* Work order: Copy exactly, from the beginning of the material below, every line up to and including the one holding "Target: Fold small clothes", with the pictures left out.

= = = = =

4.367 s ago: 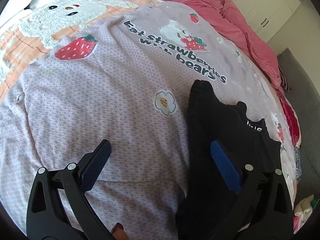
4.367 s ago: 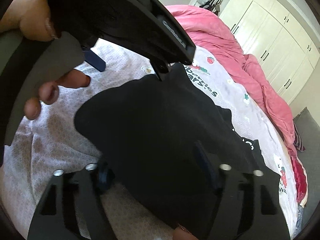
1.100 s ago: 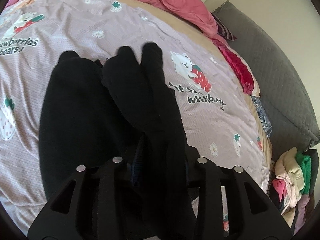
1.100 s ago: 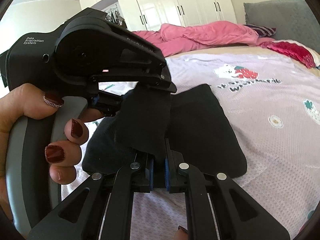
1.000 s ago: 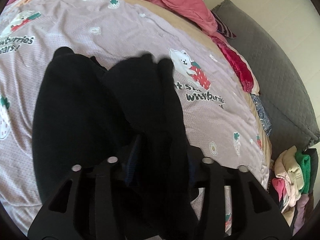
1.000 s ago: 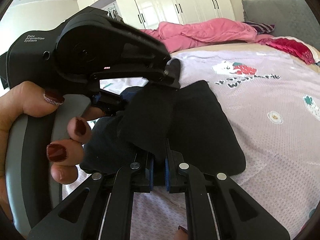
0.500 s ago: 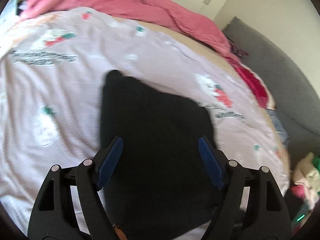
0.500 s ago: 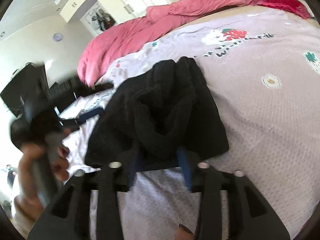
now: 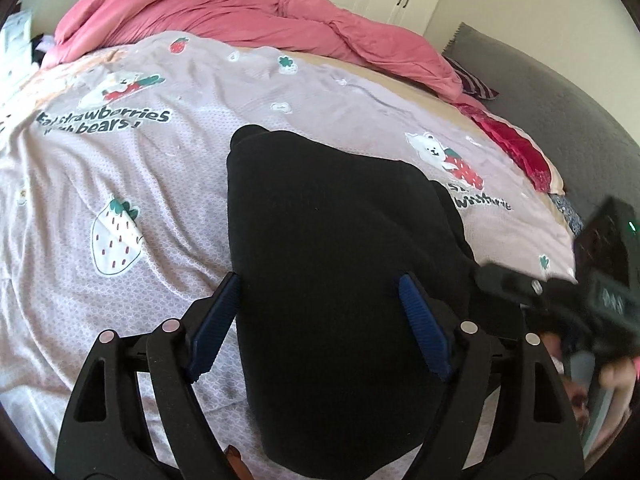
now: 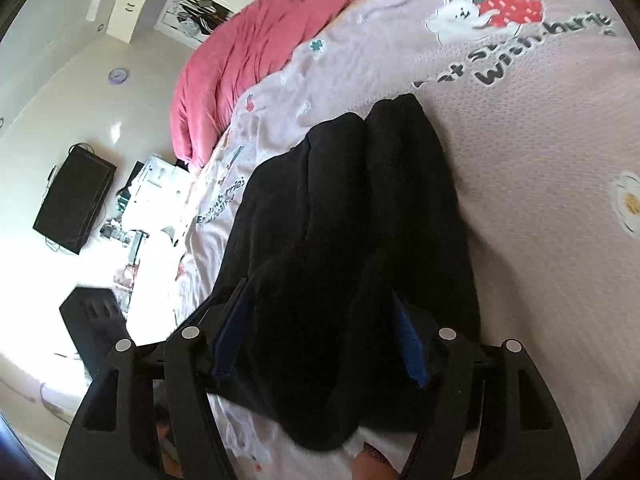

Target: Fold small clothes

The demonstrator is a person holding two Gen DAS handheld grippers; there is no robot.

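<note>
The black garment [image 9: 340, 264] lies folded on the bed, directly under and ahead of both claws, its near edge running back between their fingers. The left claw [image 9: 320, 304] stands released, its blue pads spread to either side of the cloth and not pressing it; its jaws have just been opening. The right claw [image 10: 320, 328] is likewise released, jaws just opened, with a raised fold of the black fabric bulging up between the pads but not pinched. In the left wrist view the right claw's body shows off to the right of the left claw, blurred, just beside the garment's right edge.

Ahead of the claws the garment shows as a thick, dark slab from the left side, while from the right side two rounded ridges run away lengthwise, so the upper layers look loosely settled. I judge it soft, light and limp: it will sag from any single hold and the layers could slide apart. The best hold would be a near corner, pinching all layers together, one claw per corner.

Beyond it the lilac bedsheet [image 9: 132, 168] with strawberry and bear prints spreads out, and farthest off lies a bunched pink duvet [image 9: 248, 12].
</note>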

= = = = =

* Answer space:
4.367 s ago: 
4.367 s ago: 
1.100 s ago: 
1.100 s ago: 
1.000 s ago: 
1.000 s ago: 
0.500 s ago: 
0.500 s ago: 
now: 
now: 

Target: Fold small clothes

What was asked now has a complete answer.